The task
Extract all lines in the data that contain the word "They".

Given information
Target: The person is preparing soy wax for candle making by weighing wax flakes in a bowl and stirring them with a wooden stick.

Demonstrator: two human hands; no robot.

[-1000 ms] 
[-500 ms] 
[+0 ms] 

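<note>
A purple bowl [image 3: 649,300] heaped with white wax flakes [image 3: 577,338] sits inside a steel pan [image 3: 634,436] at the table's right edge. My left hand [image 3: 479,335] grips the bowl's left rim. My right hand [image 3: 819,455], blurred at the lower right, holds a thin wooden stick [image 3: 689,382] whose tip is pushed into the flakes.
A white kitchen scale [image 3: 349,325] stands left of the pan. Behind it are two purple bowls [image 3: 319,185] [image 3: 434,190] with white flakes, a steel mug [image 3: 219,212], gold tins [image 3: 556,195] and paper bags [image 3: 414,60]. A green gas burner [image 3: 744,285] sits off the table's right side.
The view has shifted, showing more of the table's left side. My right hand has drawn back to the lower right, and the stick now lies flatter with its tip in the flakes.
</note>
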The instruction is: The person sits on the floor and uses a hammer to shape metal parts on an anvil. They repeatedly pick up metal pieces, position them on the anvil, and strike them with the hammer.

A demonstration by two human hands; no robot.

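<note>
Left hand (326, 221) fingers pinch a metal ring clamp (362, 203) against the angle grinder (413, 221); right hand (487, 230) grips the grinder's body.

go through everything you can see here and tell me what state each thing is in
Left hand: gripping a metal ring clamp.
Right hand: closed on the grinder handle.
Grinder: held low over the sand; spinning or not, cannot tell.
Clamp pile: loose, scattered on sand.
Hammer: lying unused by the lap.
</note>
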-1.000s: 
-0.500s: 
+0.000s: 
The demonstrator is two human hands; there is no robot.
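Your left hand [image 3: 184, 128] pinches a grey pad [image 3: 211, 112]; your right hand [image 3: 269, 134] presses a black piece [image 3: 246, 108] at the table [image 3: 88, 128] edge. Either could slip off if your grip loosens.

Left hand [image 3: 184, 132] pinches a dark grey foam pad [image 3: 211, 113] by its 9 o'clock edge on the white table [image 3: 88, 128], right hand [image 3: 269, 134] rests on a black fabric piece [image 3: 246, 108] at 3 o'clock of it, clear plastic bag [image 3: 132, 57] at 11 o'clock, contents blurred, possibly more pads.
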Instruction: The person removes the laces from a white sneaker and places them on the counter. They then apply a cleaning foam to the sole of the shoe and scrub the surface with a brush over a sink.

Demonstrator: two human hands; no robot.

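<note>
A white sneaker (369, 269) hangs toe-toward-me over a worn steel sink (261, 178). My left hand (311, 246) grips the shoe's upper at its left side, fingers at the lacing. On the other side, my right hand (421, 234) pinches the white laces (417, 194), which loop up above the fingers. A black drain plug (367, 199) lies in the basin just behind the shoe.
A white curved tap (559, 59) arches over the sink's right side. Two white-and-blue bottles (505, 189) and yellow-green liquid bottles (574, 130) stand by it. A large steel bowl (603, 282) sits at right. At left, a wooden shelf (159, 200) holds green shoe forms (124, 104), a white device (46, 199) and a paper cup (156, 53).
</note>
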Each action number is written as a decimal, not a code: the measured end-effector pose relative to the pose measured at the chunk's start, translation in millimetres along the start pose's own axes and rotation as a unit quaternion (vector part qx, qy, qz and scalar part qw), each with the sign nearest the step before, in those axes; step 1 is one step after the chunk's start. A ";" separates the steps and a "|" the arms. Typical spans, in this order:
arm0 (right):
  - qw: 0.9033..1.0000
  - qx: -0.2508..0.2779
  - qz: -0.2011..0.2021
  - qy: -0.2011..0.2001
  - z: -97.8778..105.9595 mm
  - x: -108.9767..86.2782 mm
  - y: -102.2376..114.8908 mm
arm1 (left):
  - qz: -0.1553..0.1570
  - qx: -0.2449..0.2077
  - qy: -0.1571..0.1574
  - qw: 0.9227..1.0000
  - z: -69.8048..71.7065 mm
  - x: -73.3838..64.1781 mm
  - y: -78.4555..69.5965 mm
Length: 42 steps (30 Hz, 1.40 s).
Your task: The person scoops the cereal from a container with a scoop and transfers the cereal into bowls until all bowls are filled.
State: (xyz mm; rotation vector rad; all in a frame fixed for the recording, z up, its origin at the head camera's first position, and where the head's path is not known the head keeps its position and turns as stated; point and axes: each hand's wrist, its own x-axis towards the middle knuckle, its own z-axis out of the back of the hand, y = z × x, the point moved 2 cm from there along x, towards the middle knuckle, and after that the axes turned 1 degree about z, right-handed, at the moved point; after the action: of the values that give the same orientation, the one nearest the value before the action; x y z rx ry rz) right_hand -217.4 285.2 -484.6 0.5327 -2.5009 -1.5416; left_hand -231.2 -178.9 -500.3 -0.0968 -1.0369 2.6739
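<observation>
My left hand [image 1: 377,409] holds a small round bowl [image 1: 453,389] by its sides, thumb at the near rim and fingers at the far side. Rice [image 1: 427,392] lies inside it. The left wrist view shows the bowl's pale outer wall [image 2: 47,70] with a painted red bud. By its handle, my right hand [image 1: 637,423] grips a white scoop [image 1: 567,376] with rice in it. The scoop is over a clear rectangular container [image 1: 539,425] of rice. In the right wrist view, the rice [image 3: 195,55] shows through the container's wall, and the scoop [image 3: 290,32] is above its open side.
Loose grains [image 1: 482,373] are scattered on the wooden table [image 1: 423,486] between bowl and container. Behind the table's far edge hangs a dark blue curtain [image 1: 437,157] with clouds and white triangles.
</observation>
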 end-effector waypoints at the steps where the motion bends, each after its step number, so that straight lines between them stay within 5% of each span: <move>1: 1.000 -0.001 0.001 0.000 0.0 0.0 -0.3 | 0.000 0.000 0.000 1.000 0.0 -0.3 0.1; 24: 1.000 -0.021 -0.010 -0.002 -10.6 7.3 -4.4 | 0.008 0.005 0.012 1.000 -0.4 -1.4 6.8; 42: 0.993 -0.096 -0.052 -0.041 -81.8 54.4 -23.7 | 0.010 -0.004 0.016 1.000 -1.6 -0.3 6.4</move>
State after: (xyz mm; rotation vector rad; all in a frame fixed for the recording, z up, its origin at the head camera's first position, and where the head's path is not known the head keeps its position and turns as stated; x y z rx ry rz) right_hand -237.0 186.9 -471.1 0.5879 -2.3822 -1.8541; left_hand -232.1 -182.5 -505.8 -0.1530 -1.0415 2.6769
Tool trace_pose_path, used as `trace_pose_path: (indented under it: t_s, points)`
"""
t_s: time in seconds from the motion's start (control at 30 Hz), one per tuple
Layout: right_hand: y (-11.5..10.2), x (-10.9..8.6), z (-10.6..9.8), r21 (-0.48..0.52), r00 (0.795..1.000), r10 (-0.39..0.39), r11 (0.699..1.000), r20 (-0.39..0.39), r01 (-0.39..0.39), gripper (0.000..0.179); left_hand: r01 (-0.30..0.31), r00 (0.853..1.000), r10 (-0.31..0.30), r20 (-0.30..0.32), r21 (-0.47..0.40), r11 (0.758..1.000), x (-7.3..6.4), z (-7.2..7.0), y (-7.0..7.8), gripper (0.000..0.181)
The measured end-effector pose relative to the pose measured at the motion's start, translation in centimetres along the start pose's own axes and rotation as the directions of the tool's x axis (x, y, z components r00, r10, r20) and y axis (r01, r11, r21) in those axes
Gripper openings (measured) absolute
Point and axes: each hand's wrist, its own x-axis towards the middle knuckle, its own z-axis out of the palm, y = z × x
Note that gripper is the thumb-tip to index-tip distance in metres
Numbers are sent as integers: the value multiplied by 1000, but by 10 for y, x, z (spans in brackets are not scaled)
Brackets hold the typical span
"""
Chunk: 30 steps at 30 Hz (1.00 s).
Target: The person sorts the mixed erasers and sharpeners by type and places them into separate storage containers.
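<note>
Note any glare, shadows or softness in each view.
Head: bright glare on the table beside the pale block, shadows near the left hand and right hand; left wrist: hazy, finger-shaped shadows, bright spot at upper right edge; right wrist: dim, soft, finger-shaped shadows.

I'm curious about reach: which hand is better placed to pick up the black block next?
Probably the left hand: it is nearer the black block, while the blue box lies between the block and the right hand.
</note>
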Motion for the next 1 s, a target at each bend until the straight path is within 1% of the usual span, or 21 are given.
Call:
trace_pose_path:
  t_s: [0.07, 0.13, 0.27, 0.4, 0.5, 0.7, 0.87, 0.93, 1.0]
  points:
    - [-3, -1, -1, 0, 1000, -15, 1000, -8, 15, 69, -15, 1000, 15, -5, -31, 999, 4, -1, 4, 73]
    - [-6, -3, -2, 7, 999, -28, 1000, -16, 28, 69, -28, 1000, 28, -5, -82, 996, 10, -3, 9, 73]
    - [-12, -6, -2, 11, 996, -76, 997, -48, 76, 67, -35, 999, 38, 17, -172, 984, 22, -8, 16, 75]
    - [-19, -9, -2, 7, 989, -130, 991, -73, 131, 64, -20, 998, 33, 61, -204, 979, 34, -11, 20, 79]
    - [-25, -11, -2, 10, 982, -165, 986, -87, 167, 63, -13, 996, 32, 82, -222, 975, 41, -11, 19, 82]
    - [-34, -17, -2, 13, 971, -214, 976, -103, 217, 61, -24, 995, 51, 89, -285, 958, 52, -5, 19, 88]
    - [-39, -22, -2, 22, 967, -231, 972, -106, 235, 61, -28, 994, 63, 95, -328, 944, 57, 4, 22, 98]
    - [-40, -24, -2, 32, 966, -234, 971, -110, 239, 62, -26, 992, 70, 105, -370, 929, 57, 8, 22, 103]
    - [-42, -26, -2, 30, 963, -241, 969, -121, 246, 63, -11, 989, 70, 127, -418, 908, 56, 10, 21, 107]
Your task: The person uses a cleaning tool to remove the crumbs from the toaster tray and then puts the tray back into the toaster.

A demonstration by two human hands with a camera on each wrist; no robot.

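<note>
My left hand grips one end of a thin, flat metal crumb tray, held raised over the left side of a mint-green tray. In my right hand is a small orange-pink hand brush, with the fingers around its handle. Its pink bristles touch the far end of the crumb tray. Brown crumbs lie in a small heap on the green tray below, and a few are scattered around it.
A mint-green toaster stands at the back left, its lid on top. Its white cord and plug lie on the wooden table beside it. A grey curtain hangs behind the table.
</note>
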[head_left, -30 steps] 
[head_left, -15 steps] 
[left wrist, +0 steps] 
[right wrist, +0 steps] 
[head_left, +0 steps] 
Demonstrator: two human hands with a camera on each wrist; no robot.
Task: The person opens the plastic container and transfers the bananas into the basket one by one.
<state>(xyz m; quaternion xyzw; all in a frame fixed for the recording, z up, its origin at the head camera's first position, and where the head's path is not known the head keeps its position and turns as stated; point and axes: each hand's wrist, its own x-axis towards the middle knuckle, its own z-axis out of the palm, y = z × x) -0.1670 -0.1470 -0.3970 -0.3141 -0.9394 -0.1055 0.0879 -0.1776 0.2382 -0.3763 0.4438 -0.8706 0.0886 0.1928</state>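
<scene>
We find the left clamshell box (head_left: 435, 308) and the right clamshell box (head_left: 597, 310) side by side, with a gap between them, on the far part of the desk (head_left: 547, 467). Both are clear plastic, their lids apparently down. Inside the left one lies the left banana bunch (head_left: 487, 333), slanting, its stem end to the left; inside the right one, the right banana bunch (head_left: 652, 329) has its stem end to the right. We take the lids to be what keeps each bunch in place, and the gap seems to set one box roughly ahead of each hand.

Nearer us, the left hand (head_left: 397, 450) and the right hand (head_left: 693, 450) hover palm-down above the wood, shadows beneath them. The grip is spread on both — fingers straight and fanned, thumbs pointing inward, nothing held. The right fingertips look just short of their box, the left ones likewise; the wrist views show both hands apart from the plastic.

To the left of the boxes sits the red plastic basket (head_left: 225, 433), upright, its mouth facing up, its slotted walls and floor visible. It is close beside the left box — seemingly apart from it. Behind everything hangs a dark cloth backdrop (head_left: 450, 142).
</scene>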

Task answer
The instruction is: The person sits on the floor and uses a hammer to shape metal parts on an anvil. They repeatedly pick up metal pieces, position them on the anvil, and strike them with the hammer.
Instruction: The person removes the laces from a white sneaker and places them on the counter. They then apply a cleaning foam to the sole of the shoe and scrub the surface with a brush over a sink.

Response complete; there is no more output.